• **Task objective**:
Retype the records that come next, word for word.

[Saved data entries]
'''
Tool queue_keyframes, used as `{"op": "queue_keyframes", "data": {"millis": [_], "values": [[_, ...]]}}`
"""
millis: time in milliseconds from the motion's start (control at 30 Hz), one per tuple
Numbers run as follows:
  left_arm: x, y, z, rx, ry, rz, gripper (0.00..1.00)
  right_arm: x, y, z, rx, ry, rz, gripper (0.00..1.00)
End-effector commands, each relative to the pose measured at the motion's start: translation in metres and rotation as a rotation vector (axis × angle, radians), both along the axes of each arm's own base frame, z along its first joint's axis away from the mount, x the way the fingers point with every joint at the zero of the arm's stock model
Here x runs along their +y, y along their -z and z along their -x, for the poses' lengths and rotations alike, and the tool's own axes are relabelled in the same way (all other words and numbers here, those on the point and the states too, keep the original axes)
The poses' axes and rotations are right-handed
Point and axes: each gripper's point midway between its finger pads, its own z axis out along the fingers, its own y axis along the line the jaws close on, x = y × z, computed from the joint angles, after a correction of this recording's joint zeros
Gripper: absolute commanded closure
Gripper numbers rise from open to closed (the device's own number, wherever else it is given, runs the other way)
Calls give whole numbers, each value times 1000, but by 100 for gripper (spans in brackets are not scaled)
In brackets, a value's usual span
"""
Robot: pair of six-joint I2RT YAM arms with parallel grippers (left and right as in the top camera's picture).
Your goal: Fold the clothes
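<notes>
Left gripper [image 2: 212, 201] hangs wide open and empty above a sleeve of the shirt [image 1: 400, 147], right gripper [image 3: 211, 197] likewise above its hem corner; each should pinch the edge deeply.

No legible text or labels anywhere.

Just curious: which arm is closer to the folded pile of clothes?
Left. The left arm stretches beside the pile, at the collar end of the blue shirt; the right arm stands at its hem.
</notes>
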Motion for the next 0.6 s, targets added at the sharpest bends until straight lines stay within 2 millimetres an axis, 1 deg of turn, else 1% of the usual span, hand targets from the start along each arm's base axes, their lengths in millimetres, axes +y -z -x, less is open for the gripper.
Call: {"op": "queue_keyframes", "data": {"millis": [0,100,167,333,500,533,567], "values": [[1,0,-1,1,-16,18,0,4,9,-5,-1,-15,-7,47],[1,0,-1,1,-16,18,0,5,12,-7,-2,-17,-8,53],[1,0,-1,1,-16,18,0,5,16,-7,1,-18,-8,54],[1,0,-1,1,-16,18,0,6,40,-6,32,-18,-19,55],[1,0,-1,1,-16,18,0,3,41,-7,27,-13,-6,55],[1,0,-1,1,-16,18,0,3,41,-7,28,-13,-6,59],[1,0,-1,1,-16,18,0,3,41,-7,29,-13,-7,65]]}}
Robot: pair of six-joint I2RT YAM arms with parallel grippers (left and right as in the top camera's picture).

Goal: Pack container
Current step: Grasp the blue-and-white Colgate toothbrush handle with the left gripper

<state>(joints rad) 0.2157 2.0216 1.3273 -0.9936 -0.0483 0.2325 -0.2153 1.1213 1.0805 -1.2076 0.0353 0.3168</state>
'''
• **Problem solution**:
Tool queue_keyframes, used as `{"op": "queue_keyframes", "data": {"millis": [_], "values": [[_, ...]]}}`
"""
millis: time in milliseconds from the motion's start (control at 30 Hz), one per tuple
Numbers run as follows:
  left_arm: x, y, z, rx, ry, rz, gripper (0.00..1.00)
  right_arm: x, y, z, rx, ry, rz, gripper (0.00..1.00)
End-effector commands, each relative to the pose measured at the motion's start: translation in metres and rotation as a rotation vector (axis × angle, radians), both along the axes of each arm's own base frame, z along its first joint's axis away from the mount, x the way the fingers point with every joint at the zero of the arm's stock model
Here x runs along their +y, y along their -z and z along their -x, for the poses' lengths and rotations alike, and the tool's own axes are relabelled in the same way (all other words and numbers here, those on the point and the states too, keep the original axes)
The poses' axes and rotations are right-handed
Point and axes: each gripper's point midway between its finger pads, its own z axis out along the fingers, its own y axis along the line the jaws close on, x = y × z, computed from the joint angles, after a correction of this recording's joint zeros
Gripper: absolute commanded closure
Gripper numbers rise from open to closed (the device's own number, wherever else it is given, runs the other way)
Calls give whole numbers, each value times 1000, but by 100 for gripper (spans in brackets are not scaled)
In brackets, a value's usual span
"""
Robot: pair of six-joint I2RT YAM arms with parallel grippers (left and right as in the top camera's picture).
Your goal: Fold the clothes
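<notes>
Left gripper [image 2: 212, 201] hangs wide open and empty above a sleeve of the shirt [image 1: 400, 147], right gripper [image 3: 211, 197] likewise above its hem corner; each should pinch the edge deeply.

No legible text or labels anywhere.

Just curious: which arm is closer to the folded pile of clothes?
Left. The left arm stretches beside the pile, at the collar end of the blue shirt; the right arm stands at its hem.
</notes>
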Motion for the next 0.6 s, targets added at the sharpest bends until straight lines stay within 2 millimetres an axis, 1 deg of turn, else 1% of the usual span, hand targets from the start along each arm's base axes, their lengths in millimetres, axes +y -z -x, less is open for the gripper.
Call: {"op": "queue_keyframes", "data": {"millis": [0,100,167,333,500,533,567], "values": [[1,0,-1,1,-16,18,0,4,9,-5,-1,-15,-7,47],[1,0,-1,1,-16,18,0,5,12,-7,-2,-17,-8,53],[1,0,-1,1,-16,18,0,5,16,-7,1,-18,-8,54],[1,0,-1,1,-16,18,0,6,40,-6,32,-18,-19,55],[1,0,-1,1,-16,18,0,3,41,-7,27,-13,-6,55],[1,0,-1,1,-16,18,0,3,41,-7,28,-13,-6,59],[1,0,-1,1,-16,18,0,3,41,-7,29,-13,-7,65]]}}
Robot: pair of six-joint I2RT YAM arms with parallel grippers (left and right as in the top camera's picture).

Goal: Pack container
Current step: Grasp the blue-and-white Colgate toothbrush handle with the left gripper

<state>(joints rad) 0.2157 2.0216 1.3273 -0.9936 -0.0483 0.2325 -0.2153 1.1213 1.0805 -1.2076 0.0353 0.3168</state>

That makes the output complete.